Insightful by M. Tharp
This is the most insightful and analytical book about business I have ever read. You don’t need to be an MBA to understand and benefit from the well-thought-out and plainly presented message. Anyone who sells goods or services to the public will benefit greatly from this cogent take on the nuts and bolts behind pleasing clients.

A real joy on multiple levels by John Chancellor
I first read this book shortly after it was published. I just finished my third reading. Each time it gets better.

The book follows the typical Beckwith format. Short, one or two page lessons. You can jump in anywhere in the book … read for very short periods of time or read for long pleasurable periods.

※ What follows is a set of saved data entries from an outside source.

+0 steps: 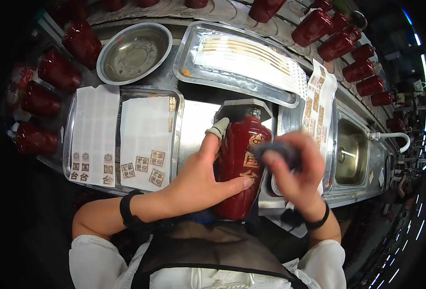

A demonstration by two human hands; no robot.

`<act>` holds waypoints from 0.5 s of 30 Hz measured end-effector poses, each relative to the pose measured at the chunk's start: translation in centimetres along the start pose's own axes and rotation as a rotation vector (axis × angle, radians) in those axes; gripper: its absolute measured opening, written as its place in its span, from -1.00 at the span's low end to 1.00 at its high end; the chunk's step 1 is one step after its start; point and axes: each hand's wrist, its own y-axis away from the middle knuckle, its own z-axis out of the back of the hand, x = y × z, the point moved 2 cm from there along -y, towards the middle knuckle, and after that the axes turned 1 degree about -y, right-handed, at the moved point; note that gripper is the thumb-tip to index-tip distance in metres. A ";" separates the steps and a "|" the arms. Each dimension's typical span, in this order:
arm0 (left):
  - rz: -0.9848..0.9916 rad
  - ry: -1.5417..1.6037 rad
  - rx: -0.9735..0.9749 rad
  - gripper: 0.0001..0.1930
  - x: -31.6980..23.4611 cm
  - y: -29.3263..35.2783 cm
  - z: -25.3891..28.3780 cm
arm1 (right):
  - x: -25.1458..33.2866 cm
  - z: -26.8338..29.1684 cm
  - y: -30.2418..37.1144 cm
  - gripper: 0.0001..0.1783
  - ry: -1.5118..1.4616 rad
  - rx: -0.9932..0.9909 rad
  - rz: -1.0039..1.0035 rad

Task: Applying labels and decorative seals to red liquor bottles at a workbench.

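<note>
Left hand (pixel 201 180) clasps red bottle (pixel 239 166); right hand (pixel 297 176) pinches dark cloth (pixel 280 150) (blurred); label trays (pixel 176 125) beside

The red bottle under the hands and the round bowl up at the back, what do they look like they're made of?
The red bottle looks like glazed ceramic or coated glass: an opaque, deep red, glossy surface with bright highlights and gold emblems; which of the two cannot be told. The round bowl looks like stainless steel: a dull silver-grey sheen with a thin rolled rim.
</note>
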 end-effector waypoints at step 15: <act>-0.085 -0.115 -0.063 -0.15 0.3 -0.1 -0.2 | -0.6 0.5 -1.6 -0.75 -0.126 0.050 0.068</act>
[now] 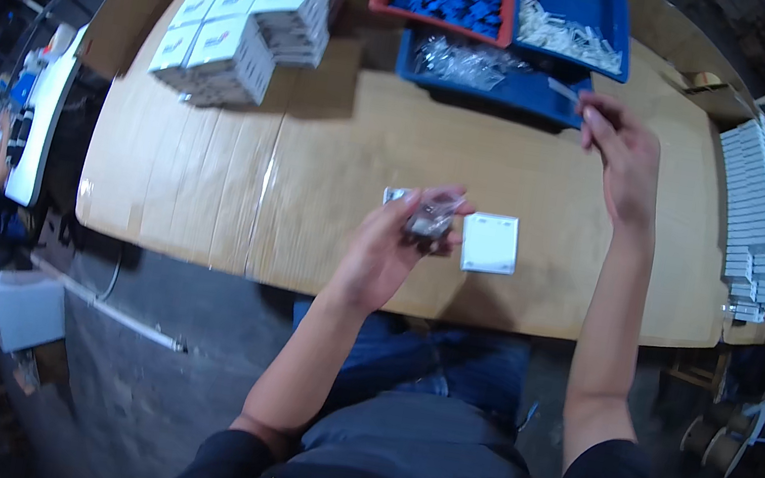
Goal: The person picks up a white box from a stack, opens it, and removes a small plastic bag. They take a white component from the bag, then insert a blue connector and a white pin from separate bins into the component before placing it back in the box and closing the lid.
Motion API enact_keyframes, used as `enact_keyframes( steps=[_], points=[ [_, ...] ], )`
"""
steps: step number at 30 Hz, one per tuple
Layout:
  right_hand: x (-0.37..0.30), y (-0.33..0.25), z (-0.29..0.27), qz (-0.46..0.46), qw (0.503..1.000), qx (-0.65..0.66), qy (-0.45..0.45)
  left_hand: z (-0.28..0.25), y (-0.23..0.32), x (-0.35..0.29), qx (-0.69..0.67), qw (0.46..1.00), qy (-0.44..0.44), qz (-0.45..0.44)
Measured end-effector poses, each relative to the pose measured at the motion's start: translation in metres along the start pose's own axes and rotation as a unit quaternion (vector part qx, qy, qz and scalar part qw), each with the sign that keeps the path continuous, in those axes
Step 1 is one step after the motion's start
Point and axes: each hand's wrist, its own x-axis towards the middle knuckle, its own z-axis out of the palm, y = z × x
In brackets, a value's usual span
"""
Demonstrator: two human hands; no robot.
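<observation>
Card point(338, 142) lies under the blue tray point(484, 100). Near it, right hand point(626, 156) pinches a strip point(561, 89), long way pointing left; half-curled left hand point(386, 250) holds a bag point(433, 215).

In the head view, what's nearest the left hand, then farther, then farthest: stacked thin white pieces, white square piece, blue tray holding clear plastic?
1. White square piece, just right of the left hand.
2. Blue tray, ahead.
3. Stacked thin white pieces, far right.

Left hand point(385, 254), fingers point(454, 238) curled, nearer the torso point(438, 458); right hand point(630, 163) farther forward, fingers pinched.
</observation>
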Motion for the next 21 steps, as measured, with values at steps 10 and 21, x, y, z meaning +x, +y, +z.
enact_keyframes(
  steps=[10, 21],
  points=[
    [-0.100, -0.021, 0.052, -0.029, 0.997, -0.037, -0.067, 0.018, -0.006, -0.023, -0.001, 1.000, 0.013, 0.013],
    [-0.100, -0.047, 0.067, -0.036, 0.962, -0.191, -0.192, 0.028, -0.009, -0.034, 0.044, 0.999, 0.030, 0.002]
  ],
)
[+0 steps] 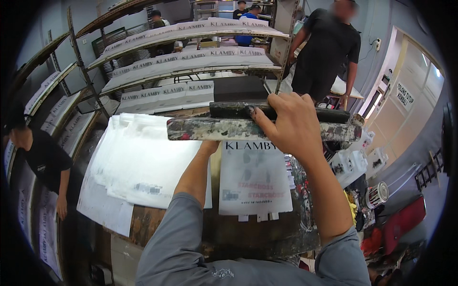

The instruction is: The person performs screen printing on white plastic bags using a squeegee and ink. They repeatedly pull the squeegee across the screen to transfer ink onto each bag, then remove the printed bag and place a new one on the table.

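A paint-smeared screen-printing frame [205,129] is tilted up in front of me, its near edge toward me. Along its top lies a dark bar [229,110]. My right hand [292,119] wraps over the bar and the frame edge, its thumb pressed on the near side and stained black. Below the frame, a whitish printed bag [255,183] lies flat on the dark work table [267,238], lettered in black and red. My left hand [208,148] reaches under the frame, beside the bag's far left corner; its fingers are hidden.
A stack of white bags [143,159] covers the table's left. Shelving racks [191,66] with printed bags stand ahead and left. One person [329,47] stands at the far right, another [45,157] at the left. Right of the table are a paint can [377,194] and white containers [348,162].
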`<state>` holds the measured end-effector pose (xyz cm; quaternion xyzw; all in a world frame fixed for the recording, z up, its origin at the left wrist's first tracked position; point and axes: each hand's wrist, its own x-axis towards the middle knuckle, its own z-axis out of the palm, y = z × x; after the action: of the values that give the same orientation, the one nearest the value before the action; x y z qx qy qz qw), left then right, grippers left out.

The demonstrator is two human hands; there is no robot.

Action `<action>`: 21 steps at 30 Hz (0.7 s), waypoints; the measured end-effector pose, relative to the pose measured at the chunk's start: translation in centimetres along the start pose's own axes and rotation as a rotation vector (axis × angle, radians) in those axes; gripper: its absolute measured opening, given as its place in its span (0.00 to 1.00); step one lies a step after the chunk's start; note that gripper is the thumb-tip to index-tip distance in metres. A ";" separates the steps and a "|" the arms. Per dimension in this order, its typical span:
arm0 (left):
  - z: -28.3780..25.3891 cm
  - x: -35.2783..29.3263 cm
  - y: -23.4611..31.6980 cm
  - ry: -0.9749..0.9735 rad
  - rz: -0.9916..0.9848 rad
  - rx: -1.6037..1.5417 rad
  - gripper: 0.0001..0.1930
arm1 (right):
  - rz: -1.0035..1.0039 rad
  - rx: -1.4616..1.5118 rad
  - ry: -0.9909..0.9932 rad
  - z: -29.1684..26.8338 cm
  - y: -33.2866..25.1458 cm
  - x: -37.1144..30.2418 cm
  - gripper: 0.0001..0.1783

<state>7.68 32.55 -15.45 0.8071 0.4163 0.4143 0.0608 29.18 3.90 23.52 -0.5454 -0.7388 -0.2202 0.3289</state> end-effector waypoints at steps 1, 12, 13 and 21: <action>1.7 0.6 -0.6 0.023 0.006 -0.005 0.18 | 0.009 0.009 -0.014 -0.1 0.2 0.4 0.23; 9.4 1.7 -7.2 0.174 -0.225 -0.501 0.38 | -0.003 -0.010 -0.015 -0.3 0.6 3.3 0.24; 8.5 2.0 -6.9 0.112 -0.145 -0.295 0.35 | -0.010 -0.018 -0.014 -0.4 0.5 3.2 0.24; -11.9 -2.0 -5.7 0.091 -0.389 -0.192 0.07 | -0.014 0.020 0.003 -0.9 0.6 2.7 0.25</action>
<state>-5.10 31.83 -11.49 0.6827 0.5252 0.4682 0.1973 29.44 5.21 26.08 -0.5364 -0.7443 -0.2161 0.3340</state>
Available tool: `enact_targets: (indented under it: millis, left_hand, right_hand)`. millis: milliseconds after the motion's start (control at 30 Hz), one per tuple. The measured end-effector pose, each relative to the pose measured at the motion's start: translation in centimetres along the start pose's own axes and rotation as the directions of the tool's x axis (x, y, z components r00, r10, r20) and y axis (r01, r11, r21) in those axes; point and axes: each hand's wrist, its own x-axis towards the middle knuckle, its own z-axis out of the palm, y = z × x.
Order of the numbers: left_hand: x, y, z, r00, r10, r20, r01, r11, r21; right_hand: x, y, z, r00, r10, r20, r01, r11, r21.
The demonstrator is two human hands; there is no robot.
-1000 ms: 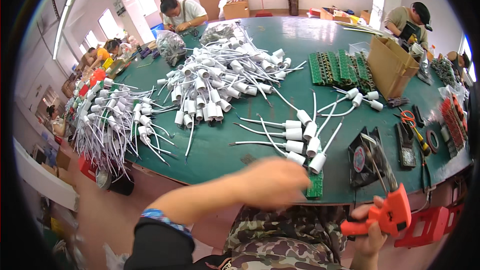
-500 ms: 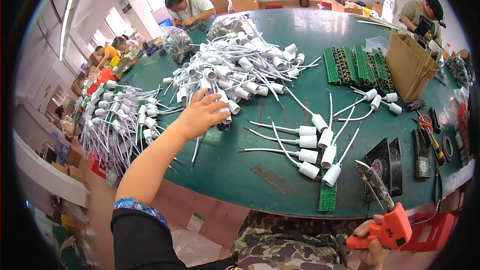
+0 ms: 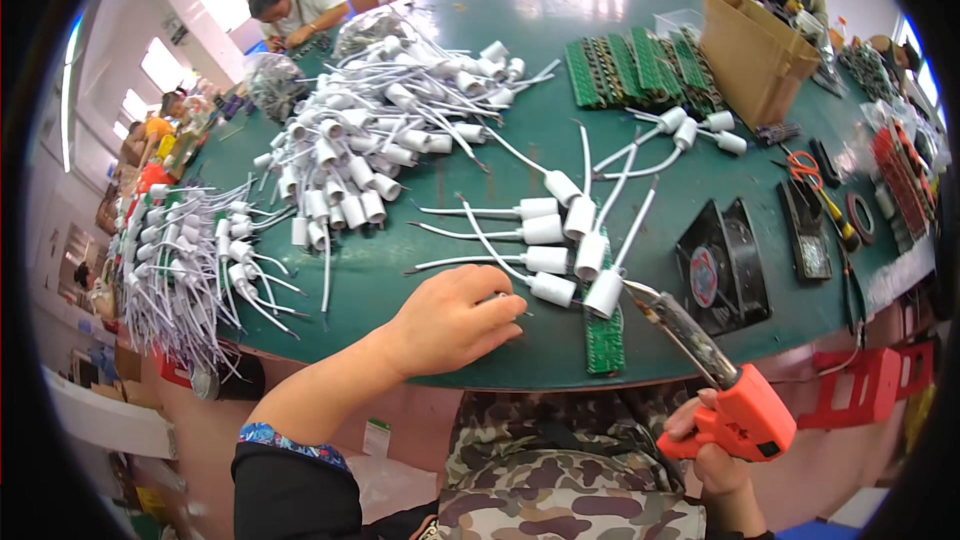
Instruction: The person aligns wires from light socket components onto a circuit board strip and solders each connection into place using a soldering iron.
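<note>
The left hand (image 3: pixel 455 320) rests on the green desk (image 3: pixel 560 30), fingers curled down over the thin wire end of one white lamp socket (image 3: pixel 552 288); whether the wire is truly pinched or only pressed flat cannot be told. That socket lies just left of the green circuit board (image 3: pixel 603 335), which sits at the near edge of the desk. More wired sockets lie in a loose row just behind the board, and a large heap of sockets (image 3: pixel 370 140) lies well beyond it to the left. The right hand (image 3: pixel 715 450) is closed around the orange grip of a soldering gun (image 3: pixel 735 410), held off the desk edge, its metal tip (image 3: pixel 640 292) reaching up to the right side of the board and close to the nearest socket.

The risk, as I judge it, lies in that hot tip: it hangs near plastic shells and wire insulation, and a small drift could scorch them. The left fingers are also near the board, so a slip of the gun toward them could burn.
</note>
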Motion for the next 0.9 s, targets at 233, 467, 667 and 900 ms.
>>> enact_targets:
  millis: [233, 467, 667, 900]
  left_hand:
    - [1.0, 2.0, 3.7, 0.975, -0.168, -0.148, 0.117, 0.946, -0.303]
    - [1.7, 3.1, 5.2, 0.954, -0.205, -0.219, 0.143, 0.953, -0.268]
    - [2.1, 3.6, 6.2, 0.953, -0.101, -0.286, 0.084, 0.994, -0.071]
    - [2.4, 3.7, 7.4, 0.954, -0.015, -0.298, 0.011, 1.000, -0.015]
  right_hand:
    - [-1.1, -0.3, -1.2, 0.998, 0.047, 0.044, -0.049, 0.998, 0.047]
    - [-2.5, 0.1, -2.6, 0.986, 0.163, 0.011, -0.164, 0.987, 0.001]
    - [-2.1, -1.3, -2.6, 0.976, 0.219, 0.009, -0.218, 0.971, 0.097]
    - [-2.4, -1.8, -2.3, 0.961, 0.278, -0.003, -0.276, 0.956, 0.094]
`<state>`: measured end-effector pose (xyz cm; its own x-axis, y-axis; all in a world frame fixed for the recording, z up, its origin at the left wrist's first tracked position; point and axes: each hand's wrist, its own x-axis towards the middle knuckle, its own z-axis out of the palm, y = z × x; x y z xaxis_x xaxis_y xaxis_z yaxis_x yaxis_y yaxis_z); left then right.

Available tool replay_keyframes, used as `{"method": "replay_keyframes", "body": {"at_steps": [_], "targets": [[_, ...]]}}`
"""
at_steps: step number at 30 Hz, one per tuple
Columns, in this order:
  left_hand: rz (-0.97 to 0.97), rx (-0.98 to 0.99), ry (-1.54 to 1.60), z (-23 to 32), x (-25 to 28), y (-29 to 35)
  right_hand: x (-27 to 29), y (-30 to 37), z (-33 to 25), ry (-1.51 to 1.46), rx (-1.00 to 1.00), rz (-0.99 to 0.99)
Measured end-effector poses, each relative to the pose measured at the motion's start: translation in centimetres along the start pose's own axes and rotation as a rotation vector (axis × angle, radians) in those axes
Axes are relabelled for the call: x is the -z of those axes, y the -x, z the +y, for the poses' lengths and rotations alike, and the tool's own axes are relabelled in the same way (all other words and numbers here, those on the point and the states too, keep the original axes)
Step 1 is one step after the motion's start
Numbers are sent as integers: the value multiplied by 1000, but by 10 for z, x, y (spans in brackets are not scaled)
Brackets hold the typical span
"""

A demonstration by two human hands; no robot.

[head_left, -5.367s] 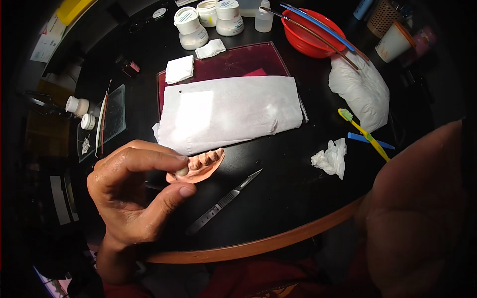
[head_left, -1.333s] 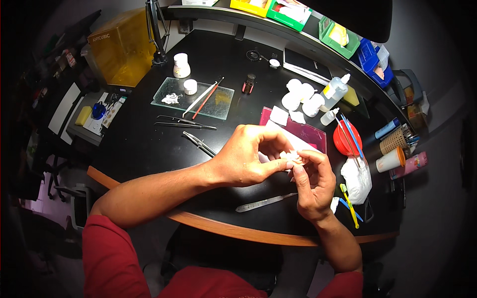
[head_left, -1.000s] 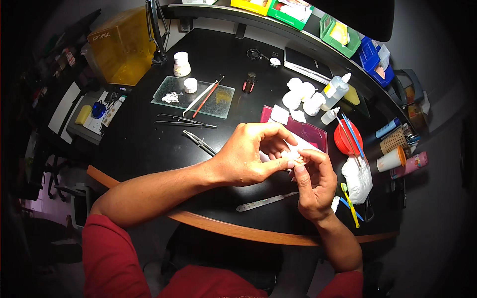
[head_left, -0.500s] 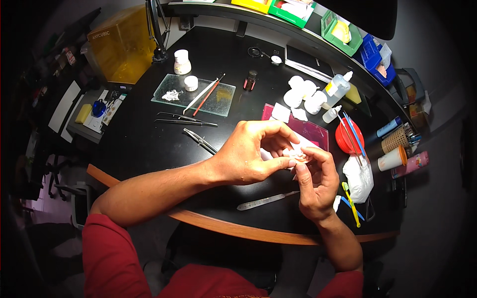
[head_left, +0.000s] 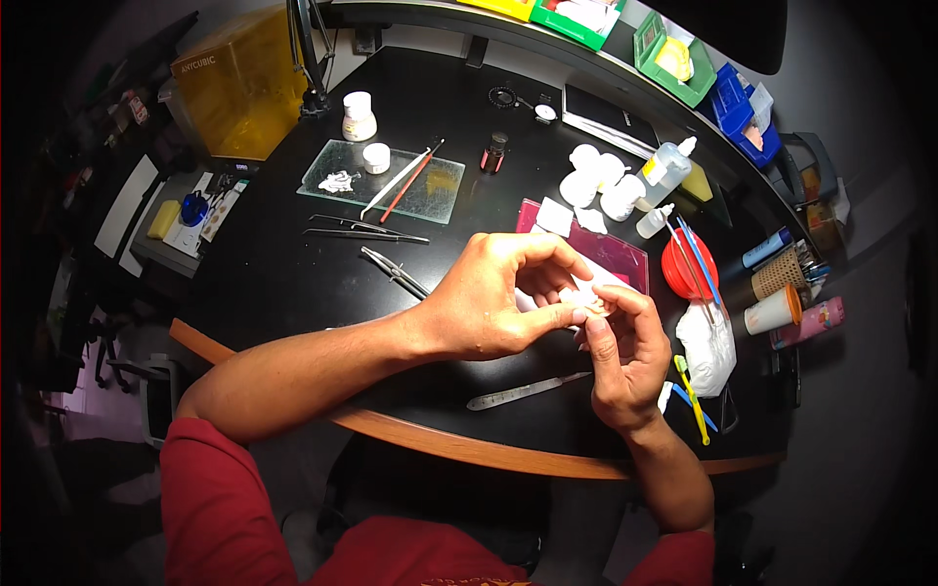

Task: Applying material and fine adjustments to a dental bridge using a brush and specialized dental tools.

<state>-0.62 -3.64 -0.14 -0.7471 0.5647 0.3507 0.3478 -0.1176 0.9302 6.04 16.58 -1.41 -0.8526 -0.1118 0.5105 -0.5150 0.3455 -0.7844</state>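
Observation:
Both my hands meet over the right middle of the black table, around a small pale pink-and-white piece [head_left: 592, 303] that looks like a dental model. Thumb and fingers of my left hand [head_left: 479, 298] curve round it from the left and pinch it. From the right, the thumb and fingertips of my right hand [head_left: 630, 361] also close on it. The fingers hide much of its shape. Below them on the table lies a metal knife [head_left: 523, 393]. Just behind the hands is a magenta plate [head_left: 625, 258] bearing white pads. Forceps [head_left: 393, 270] lie left of my left hand.
A glass slab [head_left: 430, 202] at the back left carries a white jar [head_left: 376, 158], two brushes and white paste. Tweezers [head_left: 366, 231] lie in front. To the right stand a red bowl [head_left: 684, 256], crumpled white tissue [head_left: 705, 347], a yellow toothbrush [head_left: 692, 402] and plastic bottles [head_left: 666, 174].
The hands keep their grip on the piece, with only a slight shift of the fingers and a small turn of the piece. The objects on the table stay where they were.

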Motion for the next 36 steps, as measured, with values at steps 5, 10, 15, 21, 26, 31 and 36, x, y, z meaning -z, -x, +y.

It is well written and contains some of the most succinct lessons on branding, marketing, selling, client attraction and retention that you will find anywhere.

It is not a book to be read once and put on the shelf. You will gain the most value if you revisit it periodically. The lessons are so short and to the point, there is no way you could retain all the information in one reading. You need repeated exposure to the information in this book.

Some of the more valuable lessons are:

A wealth of information creates a poverty of attention. The more there is to hear, the less we listen.

We are drowning in information and screaming for knowledge.

Growing complexity makes us covet the simple.

Say little - a simple point penetrates.

Clarity is expertise.

We are generally more persuaded by the reasons we discover ourselves than those given to us.

Four rules for choosing clients.

Trust your instincts. If something feels wrong, it will be. Bad clients don’t produce minimal results, they produce losses. If a prospect is more interested in cost, you will never be happy and always be vulnerable. You cannot cut a bad deal with a good person or a good deal with a bad person.

Throughout the book, Beckwith cites many books that are well worth reading. At the end of the book is a great appendix that in itself is worth the price of the book.

Well worth reading.

Extremely helpful by freedomrox
I’m new to sales, so I’m no expert; but this book seemed perfect. I’ve listened to it twice and intend to do so a few more times. It’s all about putting yourself in your client’s place and acting with passion based on belief and purpose. There are also lots of good practical suggestions from how to dress to naming your business.